Development of multifunctional peptidomimetic poly(ester urethane)urea scaffolds loading with chlorogenic acid

Due to the limited bioactivities and negative host immune responses, it is extremely urgent to develop an alternative generation of synthetic polymers that are equipped with biological cues and matched biomechanical adaption for robust tissue regeneration. Considering overproduction of reactive oxygen species and infection during vascular replacement, herein, a kind of peptidomimetic lysine-based poly(ester urethane)urea (LPEUU) was synthesized and the bioactive fibrous scaffolds were developed by loading with chlorogenic acid (CGA) for the first time via electrospinning. It was found that the bioactivities of the LPEUU/CGA electrospun membranes were enhanced in facilitating vascular cell adhesion, spreading and proliferation performance.
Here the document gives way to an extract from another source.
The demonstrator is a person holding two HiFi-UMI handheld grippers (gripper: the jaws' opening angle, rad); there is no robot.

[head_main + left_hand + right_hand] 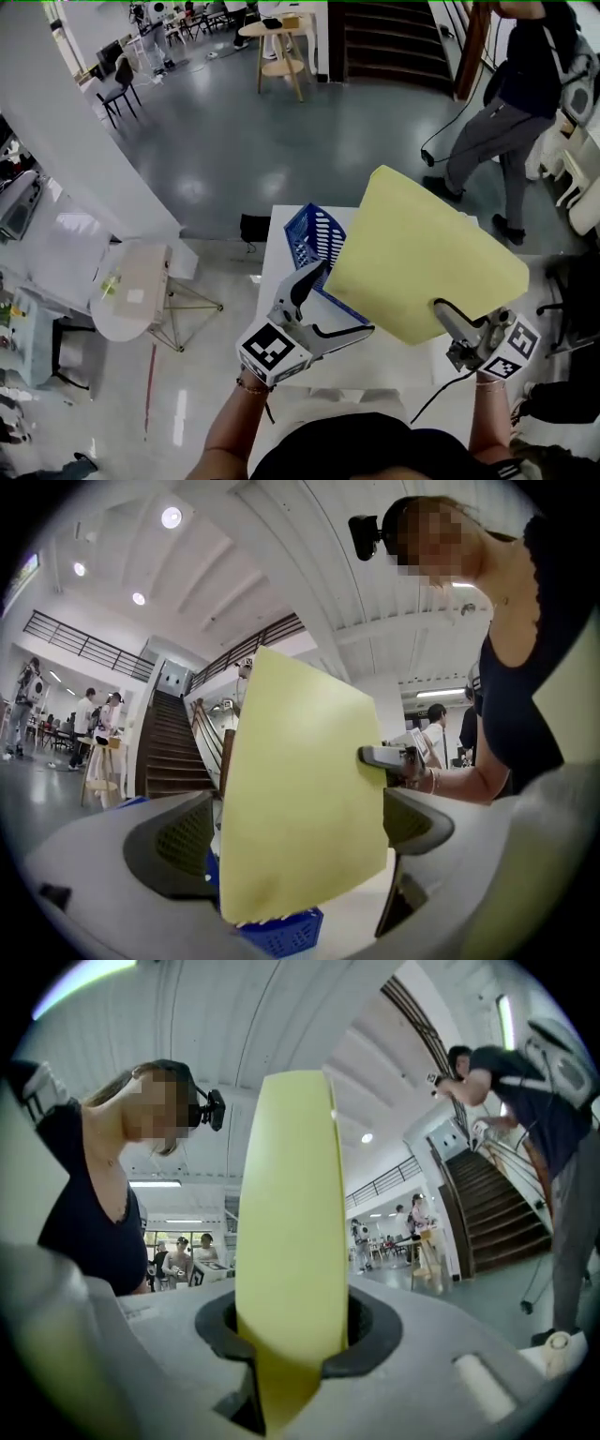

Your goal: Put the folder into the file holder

Especially, LPEUU loading with 1 wt. % or more CGA exhibited superior protective effects on human umbilical vein endothelial cells upon oxidative stress, and potent antibacterial activities against Escherichia coli and Staphylococcus aureus. Furthermore, in vivo subcutaneous implantation results showed that the LPEUU/CGA scaffold containing 1 wt. % CGA was infiltrated by more M2 macrophages, demonstrating as-expected regulation to host inflammatory response. The functional LPEUU scaffolds loading with CGA provided a great insight to the development of readily available vascular biomaterials.

Automated summary

In order to achieve robust tissue regeneration, a biocompatible and bioactive synthetic polymer, peptidomimetic lysine-based poly(ester urethane)urea (LPEUU), was successfully synthesized and electrospun into fibrous scaffolds for the first time. By loading chlorogenic acid (CGA), the bioactivity of LPEUU was enhanced, enabling better vascular cell adhesion, proliferation, and protection against oxidative stress and bacterial infection. In vivo experiments demonstrated that the LPEUU/CGA scaffold could regulate host inflammatory response. These functional LPEUU scaffolds loaded with CGA provide valuable insights for the development of easily accessible vascular biomaterials.